-- Task to carry out --
Please give back the listing below in full. Change nothing.

-- Provided data --
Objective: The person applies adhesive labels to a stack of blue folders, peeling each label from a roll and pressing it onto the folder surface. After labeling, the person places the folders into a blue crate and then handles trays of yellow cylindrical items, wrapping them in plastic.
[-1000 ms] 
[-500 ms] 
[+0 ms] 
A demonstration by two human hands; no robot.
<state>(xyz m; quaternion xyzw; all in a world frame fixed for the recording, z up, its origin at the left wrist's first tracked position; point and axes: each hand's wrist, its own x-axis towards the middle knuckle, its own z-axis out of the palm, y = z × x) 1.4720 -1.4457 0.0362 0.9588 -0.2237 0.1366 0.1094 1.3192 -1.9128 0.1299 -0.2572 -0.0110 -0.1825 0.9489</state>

-- Finished exercise --
Objective: The person applies adhesive labels to a stack of blue folders, peeling each label from a roll and pressing it onto the folder surface. After labeling, the person places the folders into a blue crate and then handles trays of yellow cylindrical items, wrapping them in plastic.
[-1000 ms] 
[-500 ms] 
[+0 ms] 
A demonstration by two human hands; no robot.
<state>(xyz m; quaternion xyzw; all in a world frame fixed for the recording, z up, its origin at the left wrist's first tracked position; point and axes: each hand's wrist, its own x-axis towards the middle knuckle, its own z-axis out of the palm, y = z × x) 1.4720 -1.4457 0.0362 0.9588 -0.2237 0.1366 0.1094 1.3192 -1.9128 0.1299 -0.2572 -0.0110 -0.1825 0.9489</state>

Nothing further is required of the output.